» **ACTIVITY**: The answer is every line of the records that holds the word "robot", copied in full.

» **RECORDS FOR THE EXERCISE**:
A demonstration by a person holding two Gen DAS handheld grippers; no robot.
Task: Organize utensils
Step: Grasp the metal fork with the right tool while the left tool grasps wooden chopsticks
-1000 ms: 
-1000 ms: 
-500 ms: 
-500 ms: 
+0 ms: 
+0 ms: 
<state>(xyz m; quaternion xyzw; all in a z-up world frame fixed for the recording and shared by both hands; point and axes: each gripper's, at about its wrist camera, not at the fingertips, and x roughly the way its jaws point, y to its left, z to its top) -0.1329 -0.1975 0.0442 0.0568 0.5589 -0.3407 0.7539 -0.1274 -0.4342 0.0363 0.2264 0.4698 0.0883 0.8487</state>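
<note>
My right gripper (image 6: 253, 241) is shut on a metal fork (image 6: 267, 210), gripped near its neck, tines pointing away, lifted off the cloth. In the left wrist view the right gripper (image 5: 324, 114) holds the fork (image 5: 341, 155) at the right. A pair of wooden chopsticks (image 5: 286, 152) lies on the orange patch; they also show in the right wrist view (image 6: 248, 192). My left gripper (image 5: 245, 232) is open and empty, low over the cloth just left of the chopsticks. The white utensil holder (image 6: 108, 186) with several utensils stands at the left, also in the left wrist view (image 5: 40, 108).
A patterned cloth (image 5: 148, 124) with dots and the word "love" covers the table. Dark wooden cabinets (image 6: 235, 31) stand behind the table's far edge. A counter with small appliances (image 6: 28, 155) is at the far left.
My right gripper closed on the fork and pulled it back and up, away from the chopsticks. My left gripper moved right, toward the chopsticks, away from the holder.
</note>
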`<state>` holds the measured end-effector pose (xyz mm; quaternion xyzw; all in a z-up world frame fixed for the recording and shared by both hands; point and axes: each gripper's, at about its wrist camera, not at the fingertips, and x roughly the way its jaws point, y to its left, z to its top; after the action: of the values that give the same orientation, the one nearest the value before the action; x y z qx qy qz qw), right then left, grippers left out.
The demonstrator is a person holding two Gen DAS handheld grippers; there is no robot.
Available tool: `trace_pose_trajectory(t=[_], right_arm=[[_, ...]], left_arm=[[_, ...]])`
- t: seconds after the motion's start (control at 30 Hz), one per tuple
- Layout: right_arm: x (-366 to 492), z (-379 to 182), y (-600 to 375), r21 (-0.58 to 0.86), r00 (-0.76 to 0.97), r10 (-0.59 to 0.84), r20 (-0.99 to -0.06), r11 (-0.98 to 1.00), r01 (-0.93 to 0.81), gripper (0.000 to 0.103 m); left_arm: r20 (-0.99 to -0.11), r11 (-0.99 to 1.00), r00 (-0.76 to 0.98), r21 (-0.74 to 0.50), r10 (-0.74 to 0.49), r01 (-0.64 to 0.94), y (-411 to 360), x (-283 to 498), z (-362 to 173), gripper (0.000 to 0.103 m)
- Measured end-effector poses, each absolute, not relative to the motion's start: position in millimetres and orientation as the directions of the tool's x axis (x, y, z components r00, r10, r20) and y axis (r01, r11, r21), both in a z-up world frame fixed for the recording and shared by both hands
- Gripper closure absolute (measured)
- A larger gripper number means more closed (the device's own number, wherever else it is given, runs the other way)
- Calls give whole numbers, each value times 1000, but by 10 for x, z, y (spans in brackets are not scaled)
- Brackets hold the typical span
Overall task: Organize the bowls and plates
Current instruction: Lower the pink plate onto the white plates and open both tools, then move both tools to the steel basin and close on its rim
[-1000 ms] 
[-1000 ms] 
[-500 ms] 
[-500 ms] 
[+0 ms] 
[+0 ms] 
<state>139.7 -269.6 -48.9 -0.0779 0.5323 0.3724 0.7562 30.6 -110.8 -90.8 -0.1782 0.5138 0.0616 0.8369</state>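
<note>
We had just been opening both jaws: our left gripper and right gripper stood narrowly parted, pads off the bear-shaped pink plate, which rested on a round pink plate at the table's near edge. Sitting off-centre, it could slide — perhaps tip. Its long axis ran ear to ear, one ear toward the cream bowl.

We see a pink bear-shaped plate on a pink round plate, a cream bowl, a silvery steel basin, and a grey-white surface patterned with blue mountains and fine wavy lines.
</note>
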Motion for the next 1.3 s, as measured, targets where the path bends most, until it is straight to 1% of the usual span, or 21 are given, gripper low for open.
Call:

» **YOUR SOLUTION**:
A demonstration by a person holding two Gen DAS handheld grippers; no robot.
The demonstrator is a person holding two Gen DAS handheld grippers; there is no robot.

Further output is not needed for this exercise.